* **WHAT TO DO**
Your task is to copy every line of the records below that contains "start".

Data excerpts
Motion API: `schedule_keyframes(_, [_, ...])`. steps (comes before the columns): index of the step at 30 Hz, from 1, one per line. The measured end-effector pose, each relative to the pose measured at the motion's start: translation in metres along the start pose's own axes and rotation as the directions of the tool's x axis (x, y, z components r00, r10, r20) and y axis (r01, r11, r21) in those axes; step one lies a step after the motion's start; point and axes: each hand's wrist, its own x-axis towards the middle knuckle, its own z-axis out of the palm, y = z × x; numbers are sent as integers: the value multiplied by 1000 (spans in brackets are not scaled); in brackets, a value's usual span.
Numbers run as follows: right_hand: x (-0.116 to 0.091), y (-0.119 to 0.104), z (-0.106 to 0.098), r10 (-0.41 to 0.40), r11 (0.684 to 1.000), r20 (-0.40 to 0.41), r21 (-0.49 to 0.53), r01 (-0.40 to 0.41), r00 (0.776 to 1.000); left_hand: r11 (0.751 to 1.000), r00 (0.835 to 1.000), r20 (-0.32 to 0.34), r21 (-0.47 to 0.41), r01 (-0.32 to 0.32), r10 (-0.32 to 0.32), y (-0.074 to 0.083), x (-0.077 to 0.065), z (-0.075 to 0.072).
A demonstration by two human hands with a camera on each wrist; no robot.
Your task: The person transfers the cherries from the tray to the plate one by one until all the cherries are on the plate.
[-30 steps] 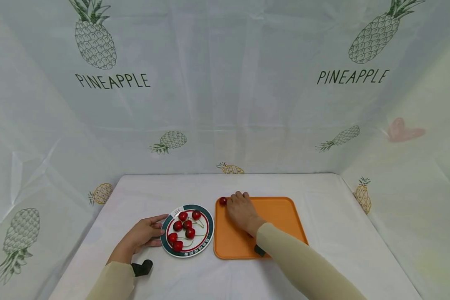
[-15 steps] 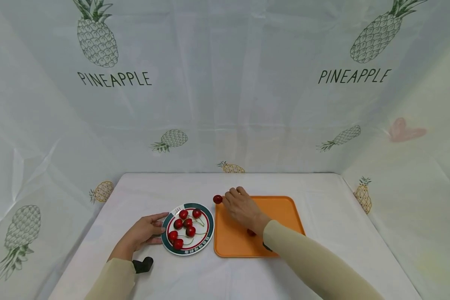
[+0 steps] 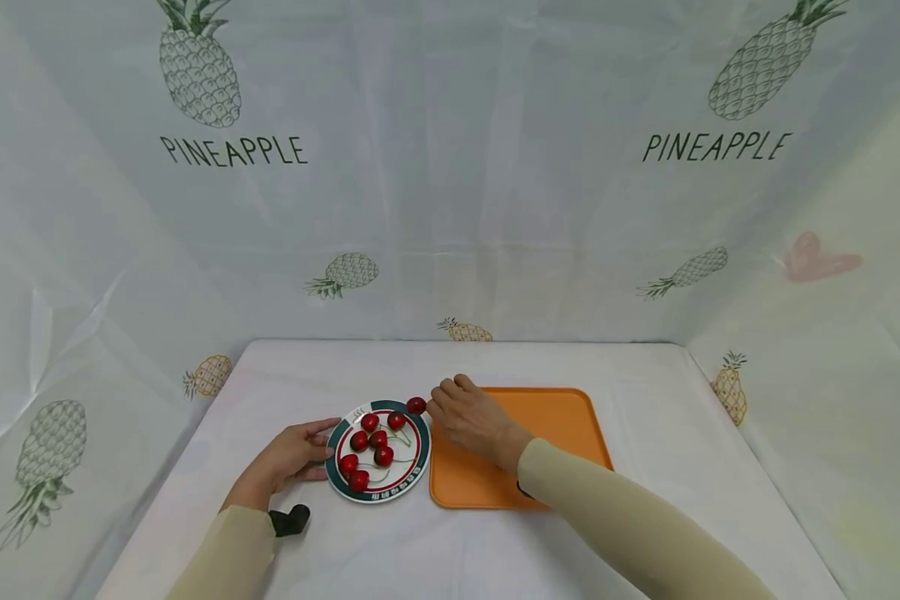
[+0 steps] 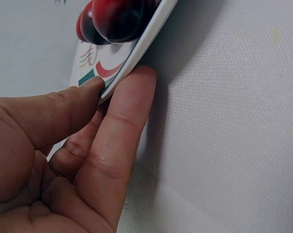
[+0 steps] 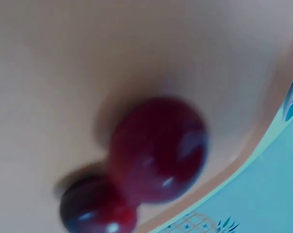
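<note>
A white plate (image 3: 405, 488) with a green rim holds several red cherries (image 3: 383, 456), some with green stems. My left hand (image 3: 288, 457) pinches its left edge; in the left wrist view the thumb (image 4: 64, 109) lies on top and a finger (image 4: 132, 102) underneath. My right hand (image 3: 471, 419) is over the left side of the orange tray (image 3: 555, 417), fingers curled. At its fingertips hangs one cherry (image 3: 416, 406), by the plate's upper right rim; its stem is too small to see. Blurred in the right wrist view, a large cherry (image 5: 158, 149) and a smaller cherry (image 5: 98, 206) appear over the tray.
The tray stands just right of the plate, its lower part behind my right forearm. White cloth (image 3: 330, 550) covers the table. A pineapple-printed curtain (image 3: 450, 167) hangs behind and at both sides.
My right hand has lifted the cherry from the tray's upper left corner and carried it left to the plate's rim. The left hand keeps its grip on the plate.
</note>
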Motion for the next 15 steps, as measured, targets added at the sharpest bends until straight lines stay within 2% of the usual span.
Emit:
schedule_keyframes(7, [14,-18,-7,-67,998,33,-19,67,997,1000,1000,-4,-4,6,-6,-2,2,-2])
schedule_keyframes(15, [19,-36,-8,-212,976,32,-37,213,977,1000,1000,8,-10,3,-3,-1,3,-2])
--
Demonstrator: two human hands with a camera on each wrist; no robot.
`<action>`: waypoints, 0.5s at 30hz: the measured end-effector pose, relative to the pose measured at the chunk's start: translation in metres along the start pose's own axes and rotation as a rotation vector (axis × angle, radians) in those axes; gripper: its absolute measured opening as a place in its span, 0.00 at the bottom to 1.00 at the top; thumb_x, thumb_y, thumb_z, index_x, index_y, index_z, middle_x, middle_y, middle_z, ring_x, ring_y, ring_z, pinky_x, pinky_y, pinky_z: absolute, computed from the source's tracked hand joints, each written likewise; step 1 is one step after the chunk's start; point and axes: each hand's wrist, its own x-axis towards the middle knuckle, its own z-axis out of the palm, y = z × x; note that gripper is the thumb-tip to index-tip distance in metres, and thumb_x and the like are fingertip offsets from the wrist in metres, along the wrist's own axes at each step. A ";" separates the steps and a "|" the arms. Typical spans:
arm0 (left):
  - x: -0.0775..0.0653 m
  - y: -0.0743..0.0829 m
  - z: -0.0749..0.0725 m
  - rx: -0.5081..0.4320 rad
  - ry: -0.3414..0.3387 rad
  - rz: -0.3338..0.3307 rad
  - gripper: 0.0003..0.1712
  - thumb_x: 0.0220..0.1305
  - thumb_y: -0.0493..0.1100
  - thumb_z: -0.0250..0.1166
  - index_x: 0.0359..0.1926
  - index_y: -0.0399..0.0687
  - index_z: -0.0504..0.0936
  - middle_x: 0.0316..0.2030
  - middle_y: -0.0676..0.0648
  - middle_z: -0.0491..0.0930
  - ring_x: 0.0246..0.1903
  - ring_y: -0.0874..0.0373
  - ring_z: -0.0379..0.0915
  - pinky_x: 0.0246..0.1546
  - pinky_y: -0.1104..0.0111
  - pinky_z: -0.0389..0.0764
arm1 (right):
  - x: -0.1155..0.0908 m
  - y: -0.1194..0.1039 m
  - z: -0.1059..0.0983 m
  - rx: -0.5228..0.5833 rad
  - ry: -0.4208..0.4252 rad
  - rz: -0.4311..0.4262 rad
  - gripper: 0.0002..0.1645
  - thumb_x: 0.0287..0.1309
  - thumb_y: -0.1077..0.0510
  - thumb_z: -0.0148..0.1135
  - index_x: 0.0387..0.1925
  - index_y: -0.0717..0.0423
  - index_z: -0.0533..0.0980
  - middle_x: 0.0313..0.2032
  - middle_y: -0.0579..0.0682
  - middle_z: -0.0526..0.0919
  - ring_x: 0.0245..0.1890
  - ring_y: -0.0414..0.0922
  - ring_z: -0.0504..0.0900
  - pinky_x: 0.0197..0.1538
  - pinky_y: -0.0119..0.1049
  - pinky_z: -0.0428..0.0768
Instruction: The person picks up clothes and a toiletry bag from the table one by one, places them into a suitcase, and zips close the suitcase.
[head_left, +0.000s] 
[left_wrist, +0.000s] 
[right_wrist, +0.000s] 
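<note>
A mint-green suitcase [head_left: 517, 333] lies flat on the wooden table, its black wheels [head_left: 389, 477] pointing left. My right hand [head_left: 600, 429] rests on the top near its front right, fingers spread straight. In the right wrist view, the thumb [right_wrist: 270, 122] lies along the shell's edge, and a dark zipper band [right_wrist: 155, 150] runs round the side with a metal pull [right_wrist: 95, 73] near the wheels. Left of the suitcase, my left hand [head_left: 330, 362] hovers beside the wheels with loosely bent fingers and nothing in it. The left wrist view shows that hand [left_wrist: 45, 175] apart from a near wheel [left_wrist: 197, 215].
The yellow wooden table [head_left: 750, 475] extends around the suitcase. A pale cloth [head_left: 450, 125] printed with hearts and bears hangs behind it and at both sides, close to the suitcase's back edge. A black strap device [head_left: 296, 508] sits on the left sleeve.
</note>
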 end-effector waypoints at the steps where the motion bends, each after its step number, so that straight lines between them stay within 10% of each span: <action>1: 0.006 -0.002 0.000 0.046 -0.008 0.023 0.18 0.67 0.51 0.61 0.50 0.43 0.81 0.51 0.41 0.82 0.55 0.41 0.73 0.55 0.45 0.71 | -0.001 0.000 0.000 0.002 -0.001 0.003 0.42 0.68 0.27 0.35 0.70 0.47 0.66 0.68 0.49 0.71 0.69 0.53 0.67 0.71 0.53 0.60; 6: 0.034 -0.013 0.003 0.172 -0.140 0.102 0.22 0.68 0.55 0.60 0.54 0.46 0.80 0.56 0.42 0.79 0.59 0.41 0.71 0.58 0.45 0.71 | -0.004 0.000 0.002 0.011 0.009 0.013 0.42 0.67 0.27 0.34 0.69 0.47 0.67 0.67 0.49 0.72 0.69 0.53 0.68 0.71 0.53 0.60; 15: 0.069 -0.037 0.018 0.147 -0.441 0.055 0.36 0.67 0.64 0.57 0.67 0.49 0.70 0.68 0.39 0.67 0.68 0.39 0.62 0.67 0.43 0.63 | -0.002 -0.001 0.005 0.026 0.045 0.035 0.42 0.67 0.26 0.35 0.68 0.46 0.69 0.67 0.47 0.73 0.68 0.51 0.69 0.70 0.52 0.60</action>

* **RESPONSE TO THE EXERCISE**
Motion API: `schedule_keyframes(_, [_, ...])`. steps (comes before the columns): index of the step at 30 Hz, from 1, one per line. The measured end-effector pose, each relative to the pose measured at the motion's start: translation in metres along the start pose's own axes and rotation as the directions of the tool's x axis (x, y, z components r00, r10, r20) and y axis (r01, r11, r21) in those axes; step one lies a step after the motion's start; point and axes: each hand's wrist, its own x-axis towards the middle knuckle, its own z-axis out of the palm, y = z × x; numbers are sent as integers: the value multiplied by 1000 (spans in brackets are not scaled); in brackets, a value's usual span.
`<action>`: waypoints, 0.5s at 30hz: the measured end-effector pose, relative to the pose measured at the chunk's start: translation in metres along the start pose's own axes and rotation as a rotation vector (axis × angle, radians) in those axes; gripper: its absolute measured opening as a place in its span, 0.00 at the bottom to 1.00 at the top; thumb_x, thumb_y, thumb_z, index_x, index_y, index_z, middle_x, middle_y, middle_z, ring_x, ring_y, ring_z, pinky_x, pinky_y, pinky_z: absolute, computed from the source's tracked hand joints, each written likewise; step 1 is one step after the chunk's start; point and axes: each hand's wrist, its own x-axis towards the middle knuckle, its own z-axis out of the palm, y = z × x; note that gripper is the thumb-tip to index-tip distance in metres, and thumb_x and the like are fingertip offsets from the wrist in metres, along the wrist's own axes at each step. A ";" separates the steps and a "|" the arms. Typical spans:

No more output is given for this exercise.